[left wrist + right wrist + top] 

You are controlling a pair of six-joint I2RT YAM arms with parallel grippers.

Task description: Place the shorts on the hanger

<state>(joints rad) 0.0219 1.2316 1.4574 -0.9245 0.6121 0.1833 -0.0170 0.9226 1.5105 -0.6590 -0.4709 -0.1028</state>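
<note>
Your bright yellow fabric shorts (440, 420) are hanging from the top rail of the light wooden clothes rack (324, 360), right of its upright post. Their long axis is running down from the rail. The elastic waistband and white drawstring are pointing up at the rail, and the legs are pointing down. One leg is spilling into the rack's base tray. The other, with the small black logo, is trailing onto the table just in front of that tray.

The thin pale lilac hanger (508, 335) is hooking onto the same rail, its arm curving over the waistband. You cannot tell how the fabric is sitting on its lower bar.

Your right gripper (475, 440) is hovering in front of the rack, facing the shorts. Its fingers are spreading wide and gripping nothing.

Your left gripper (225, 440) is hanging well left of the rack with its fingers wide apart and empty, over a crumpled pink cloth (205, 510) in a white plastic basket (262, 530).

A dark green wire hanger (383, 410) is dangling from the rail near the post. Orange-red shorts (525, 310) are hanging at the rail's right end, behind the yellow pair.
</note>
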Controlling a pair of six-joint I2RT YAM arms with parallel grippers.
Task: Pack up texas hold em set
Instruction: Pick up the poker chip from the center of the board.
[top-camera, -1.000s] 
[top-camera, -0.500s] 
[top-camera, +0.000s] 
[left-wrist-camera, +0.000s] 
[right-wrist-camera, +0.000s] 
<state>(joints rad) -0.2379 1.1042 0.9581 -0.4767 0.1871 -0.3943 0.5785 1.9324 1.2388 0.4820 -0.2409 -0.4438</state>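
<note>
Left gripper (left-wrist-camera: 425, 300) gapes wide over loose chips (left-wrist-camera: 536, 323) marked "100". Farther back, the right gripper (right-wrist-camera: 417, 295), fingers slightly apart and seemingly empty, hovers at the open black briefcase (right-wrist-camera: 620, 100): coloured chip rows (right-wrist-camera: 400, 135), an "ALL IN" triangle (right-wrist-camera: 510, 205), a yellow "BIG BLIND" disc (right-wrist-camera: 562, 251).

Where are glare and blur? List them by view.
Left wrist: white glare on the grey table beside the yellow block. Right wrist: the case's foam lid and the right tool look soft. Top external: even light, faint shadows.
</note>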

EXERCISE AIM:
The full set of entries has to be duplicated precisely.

ANSWER FOR THIS EXERCISE:
[left wrist + right wrist + top] 

You are controlling a pair of six-joint I2RT YAM arms with parallel grippers.

Task description: Place the shorts on the hanger

<state>(joints rad) 0.0219 1.2316 1.4574 -0.9245 0.6121 0.1833 -0.0170 0.9226 1.5105 -0.6590 -0.4709 -0.1028</state>
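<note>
Your bright yellow fabric shorts (440, 420) are hanging from the top rail of the light wooden clothes rack (324, 360), right of its upright post. Their long axis is running down from the rail. The elastic waistband and white drawstring are pointing up at the rail, and the legs are pointing down. One leg is spilling into the rack's base tray. The other, with the small black logo, is trailing onto the table just in front of that tray.

The thin pale lilac hanger (508, 335) is hooking onto the same rail, its arm curving over the waistband. You cannot tell how the fabric is sitting on its lower bar.

Your right gripper (475, 440) is hovering in front of the rack, facing the shorts. Its fingers are spreading wide and gripping nothing.

Your left gripper (225, 440) is hanging well left of the rack with its fingers wide apart and empty, over a crumpled pink cloth (205, 510) in a white plastic basket (262, 530).

A dark green wire hanger (383, 410) is dangling from the rail near the post. Orange-red shorts (525, 310) are hanging at the rail's right end, behind the yellow pair.
</note>
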Controlling a pair of six-joint I2RT YAM arms with parallel grippers.
Task: Pack up texas hold em set
Instruction: Pick up the poker chip from the center of the board.
[top-camera, -1.000s] 
[top-camera, -0.500s] 
[top-camera, +0.000s] 
[left-wrist-camera, +0.000s] 
[right-wrist-camera, +0.000s] 
<state>(joints rad) -0.2379 1.1042 0.9581 -0.4767 0.1871 -0.3943 0.5785 1.9324 1.2388 0.4820 -0.2409 -0.4438</state>
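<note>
Left gripper (left-wrist-camera: 425, 300) gapes wide over loose chips (left-wrist-camera: 536, 323) marked "100". Farther back, the right gripper (right-wrist-camera: 417, 295), fingers slightly apart and seemingly empty, hovers at the open black briefcase (right-wrist-camera: 620, 100): coloured chip rows (right-wrist-camera: 400, 135), an "ALL IN" triangle (right-wrist-camera: 510, 205), a yellow "BIG BLIND" disc (right-wrist-camera: 562, 251).

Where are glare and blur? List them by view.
Left wrist: white glare on the grey table beside the yellow block. Right wrist: the case's foam lid and the right tool look soft. Top external: even light, faint shadows.
</note>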

The exercise concludes with that.